§ WORK TO COMPLETE
Comb through the entries for "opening" and pull out each line that holds it.

§ DATA TO PROCESS
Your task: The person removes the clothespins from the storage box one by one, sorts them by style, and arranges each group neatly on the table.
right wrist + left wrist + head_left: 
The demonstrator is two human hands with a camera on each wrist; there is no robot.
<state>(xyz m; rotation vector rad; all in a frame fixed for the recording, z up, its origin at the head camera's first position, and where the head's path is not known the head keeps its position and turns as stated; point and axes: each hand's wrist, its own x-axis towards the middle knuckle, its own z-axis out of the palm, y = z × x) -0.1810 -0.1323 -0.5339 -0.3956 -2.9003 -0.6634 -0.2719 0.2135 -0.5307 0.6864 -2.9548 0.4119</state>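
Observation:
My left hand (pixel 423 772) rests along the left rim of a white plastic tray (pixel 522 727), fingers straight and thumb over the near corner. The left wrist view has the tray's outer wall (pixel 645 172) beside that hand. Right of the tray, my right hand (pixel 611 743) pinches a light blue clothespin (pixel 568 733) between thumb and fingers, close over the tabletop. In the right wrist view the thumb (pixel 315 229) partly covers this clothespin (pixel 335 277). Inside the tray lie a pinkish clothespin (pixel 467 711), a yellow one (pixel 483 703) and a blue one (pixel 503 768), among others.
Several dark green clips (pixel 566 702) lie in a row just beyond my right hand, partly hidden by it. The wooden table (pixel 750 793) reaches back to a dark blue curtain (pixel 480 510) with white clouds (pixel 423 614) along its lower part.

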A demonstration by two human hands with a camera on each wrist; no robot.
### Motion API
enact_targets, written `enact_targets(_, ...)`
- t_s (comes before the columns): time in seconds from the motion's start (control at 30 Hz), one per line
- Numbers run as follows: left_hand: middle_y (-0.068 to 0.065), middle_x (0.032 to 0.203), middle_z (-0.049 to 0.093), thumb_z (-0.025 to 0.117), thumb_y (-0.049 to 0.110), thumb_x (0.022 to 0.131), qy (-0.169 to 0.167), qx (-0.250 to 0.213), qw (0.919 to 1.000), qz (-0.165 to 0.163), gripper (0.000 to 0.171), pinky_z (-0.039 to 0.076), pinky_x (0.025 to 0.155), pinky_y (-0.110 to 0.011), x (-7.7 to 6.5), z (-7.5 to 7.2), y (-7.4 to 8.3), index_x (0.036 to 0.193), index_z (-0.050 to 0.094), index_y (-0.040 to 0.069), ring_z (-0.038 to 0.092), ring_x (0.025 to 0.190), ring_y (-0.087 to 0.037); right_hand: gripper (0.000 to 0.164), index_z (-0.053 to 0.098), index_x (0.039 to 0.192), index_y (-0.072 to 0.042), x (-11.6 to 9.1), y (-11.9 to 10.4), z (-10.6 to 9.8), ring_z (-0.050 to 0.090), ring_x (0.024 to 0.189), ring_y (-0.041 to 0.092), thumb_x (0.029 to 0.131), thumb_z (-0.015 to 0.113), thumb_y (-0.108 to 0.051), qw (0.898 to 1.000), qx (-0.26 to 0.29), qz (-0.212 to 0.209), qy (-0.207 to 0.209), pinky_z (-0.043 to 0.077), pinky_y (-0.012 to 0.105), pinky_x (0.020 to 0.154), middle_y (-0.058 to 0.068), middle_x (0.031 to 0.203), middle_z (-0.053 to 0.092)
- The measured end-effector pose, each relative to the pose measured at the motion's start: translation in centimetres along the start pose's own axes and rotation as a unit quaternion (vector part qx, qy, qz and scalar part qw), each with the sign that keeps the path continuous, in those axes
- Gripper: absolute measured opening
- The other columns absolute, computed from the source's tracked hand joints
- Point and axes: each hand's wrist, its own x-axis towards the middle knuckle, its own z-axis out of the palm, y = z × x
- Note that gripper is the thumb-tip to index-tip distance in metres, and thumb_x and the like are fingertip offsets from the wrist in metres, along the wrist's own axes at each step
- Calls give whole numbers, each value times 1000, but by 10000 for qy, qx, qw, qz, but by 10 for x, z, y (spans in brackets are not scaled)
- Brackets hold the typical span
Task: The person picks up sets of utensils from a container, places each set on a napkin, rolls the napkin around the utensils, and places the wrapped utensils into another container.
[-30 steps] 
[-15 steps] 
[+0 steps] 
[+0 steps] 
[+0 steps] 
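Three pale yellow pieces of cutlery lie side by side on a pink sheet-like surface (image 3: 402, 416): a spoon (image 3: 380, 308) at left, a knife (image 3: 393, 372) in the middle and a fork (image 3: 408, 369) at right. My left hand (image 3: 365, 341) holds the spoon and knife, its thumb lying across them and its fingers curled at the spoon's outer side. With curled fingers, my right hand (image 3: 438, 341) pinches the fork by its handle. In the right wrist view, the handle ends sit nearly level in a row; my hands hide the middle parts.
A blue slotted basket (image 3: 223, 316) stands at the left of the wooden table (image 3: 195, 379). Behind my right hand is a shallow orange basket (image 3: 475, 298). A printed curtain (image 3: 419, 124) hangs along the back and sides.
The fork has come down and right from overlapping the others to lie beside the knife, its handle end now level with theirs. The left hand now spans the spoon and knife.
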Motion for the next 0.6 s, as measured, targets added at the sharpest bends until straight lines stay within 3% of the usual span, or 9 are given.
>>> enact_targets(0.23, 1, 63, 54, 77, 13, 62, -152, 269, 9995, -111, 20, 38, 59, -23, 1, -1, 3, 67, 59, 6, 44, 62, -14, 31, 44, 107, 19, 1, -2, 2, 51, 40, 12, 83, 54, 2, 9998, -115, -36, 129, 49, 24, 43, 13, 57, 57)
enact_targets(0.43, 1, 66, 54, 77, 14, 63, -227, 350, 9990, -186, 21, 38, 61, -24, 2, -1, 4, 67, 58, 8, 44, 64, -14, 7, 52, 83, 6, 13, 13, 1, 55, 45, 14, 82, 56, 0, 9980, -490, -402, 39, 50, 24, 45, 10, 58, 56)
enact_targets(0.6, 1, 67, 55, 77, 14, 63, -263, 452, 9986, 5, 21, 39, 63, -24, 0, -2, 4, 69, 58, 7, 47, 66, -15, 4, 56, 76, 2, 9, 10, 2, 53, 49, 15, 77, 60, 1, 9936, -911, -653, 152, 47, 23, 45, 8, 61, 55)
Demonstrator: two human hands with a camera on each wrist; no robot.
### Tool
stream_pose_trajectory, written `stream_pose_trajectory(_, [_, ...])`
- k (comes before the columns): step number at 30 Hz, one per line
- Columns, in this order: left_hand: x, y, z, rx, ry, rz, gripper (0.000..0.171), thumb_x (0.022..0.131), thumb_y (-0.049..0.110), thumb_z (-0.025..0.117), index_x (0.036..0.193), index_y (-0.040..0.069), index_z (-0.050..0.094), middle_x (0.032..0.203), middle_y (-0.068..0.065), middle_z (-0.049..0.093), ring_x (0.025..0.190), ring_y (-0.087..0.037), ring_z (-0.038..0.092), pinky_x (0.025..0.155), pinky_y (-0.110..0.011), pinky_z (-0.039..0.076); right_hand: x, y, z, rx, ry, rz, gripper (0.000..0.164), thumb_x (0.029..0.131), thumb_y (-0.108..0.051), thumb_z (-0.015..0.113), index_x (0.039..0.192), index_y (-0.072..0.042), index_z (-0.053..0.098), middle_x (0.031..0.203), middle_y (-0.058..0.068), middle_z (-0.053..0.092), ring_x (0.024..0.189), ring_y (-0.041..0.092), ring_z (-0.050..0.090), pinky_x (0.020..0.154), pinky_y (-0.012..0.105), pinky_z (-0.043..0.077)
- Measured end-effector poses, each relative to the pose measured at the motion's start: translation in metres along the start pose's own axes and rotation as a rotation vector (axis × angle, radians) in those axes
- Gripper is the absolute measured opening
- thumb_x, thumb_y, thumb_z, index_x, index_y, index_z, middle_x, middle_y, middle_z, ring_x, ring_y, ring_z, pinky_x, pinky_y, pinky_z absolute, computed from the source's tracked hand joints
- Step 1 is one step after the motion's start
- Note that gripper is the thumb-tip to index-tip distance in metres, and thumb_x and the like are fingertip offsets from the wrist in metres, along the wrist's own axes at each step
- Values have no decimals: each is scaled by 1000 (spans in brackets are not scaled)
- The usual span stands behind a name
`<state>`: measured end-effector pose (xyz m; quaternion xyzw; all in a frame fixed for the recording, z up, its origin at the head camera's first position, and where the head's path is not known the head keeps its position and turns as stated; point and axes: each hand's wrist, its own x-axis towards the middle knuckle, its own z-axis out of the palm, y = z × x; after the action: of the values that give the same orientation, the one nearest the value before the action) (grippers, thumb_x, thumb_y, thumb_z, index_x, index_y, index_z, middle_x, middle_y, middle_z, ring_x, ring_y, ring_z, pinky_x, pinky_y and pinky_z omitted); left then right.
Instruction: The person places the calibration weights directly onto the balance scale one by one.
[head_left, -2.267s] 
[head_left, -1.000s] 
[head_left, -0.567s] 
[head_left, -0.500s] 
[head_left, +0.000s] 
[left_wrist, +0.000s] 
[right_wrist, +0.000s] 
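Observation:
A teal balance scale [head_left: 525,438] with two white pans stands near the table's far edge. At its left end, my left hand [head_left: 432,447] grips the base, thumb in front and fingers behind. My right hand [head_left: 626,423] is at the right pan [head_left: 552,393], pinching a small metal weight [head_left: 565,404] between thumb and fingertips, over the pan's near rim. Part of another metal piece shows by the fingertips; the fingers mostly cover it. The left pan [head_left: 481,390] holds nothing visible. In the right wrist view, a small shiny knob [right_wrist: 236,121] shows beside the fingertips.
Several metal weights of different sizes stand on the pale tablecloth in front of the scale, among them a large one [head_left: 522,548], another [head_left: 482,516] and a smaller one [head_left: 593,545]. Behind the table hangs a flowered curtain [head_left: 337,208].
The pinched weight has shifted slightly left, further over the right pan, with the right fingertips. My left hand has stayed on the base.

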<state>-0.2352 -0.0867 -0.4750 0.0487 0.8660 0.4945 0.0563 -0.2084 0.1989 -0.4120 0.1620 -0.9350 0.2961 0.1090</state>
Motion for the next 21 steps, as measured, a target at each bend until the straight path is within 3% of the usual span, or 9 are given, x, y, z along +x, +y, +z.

§ ANSWER FOR THIS EXERCISE
- Gripper: absolute measured opening
- Gripper is the absolute measured opening

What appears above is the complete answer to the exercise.